SOURCE MATERIAL

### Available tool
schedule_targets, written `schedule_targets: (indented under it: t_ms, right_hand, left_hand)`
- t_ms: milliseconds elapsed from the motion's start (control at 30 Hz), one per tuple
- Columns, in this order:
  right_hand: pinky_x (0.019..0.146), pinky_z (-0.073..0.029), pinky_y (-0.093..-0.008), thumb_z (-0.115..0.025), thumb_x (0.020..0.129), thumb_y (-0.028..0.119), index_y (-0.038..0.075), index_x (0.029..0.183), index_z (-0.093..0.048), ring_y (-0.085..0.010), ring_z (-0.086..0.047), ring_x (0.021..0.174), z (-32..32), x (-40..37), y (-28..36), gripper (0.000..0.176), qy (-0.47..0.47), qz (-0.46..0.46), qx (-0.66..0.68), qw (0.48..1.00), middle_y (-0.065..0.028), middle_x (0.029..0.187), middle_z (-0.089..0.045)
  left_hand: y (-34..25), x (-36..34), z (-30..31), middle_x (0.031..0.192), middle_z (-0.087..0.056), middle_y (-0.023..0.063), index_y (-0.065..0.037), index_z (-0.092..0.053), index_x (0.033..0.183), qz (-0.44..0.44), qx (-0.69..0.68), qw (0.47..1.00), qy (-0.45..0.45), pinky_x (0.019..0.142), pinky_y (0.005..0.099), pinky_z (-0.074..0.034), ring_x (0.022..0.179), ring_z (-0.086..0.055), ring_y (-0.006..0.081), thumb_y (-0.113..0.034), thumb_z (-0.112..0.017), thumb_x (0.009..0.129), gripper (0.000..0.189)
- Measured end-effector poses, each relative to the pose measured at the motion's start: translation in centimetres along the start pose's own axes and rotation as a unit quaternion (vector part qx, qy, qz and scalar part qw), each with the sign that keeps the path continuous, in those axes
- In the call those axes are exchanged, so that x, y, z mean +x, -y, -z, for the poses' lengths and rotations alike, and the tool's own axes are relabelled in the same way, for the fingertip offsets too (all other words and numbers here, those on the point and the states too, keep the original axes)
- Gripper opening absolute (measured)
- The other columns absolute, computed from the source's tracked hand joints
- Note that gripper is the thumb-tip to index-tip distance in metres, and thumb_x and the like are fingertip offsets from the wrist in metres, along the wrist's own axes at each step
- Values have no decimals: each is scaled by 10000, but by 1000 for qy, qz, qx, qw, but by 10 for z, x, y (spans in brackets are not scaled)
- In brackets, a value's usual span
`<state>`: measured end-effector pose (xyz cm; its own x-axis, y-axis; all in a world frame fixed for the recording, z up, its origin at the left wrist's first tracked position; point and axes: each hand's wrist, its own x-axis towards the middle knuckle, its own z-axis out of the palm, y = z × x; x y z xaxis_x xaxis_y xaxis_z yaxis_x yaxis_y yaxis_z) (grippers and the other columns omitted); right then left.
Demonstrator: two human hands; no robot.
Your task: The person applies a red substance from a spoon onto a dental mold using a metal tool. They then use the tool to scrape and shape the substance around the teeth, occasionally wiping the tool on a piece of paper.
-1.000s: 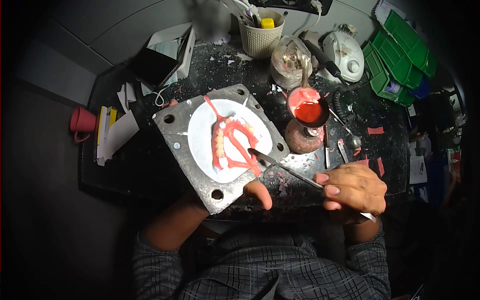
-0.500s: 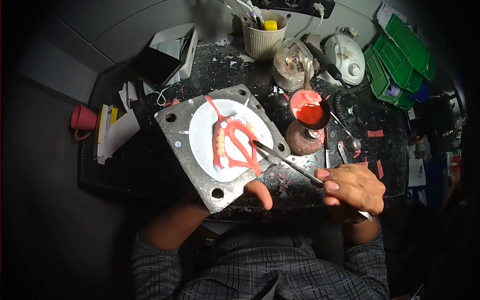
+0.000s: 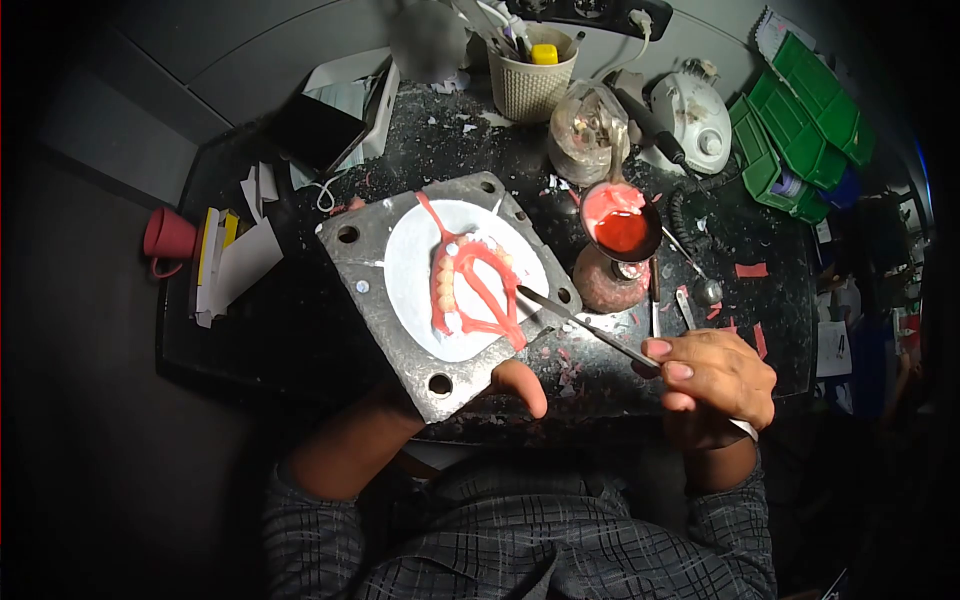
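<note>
My left hand point(image 3: 519, 388) supports a square metal denture flask half point(image 3: 402, 355) from below, tilted. Only its thumb shows past the near edge; the other fingers are hidden underneath. White plaster point(image 3: 410, 245) fills the flask. Set in it is a wax denture point(image 3: 446, 285) with a row of teeth and strips of pink-red wax running to the plaster's edge. Between thumb and fingers, my right hand point(image 3: 722, 378) grips a slim wax knife point(image 3: 595, 330). Its blade tip is right at the wax on the denture's right side.
A pan of melted red wax point(image 3: 622, 236) sits above a burner point(image 3: 606, 285) right of the flask. Behind are a bagged jar point(image 3: 585, 140), a pen basket point(image 3: 530, 90) and a white motor unit point(image 3: 693, 125). Green bins point(image 3: 800, 125) stand right, a pink mug point(image 3: 168, 238) left. Wax scraps litter the bench.
The wax knife and my right hand have shifted slightly right, the tip sliding outward along the denture's right side. The flask has moved a touch to the right in view.
</note>
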<state>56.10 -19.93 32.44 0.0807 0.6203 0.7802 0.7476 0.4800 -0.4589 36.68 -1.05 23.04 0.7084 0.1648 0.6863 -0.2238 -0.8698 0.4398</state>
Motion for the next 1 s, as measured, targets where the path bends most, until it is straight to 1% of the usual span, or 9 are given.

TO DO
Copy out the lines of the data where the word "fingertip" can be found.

SOLUTION TO THE EXERCISE
- In the call those axes are exchanged, so that x, y, z mean +x, -y, -z, for the poses' lengths and rotations alike, and the tool's own axes are relabelled in the same way, for the fingertip offsets too (all other words and numbers here, those on the point and the states too, keep the original axes)
- Note that gripper is the thumb-tip to index-tip distance in metres, and thumb_x and the like are fingertip offsets from the wrist in metres, along the wrist's own axes at each step

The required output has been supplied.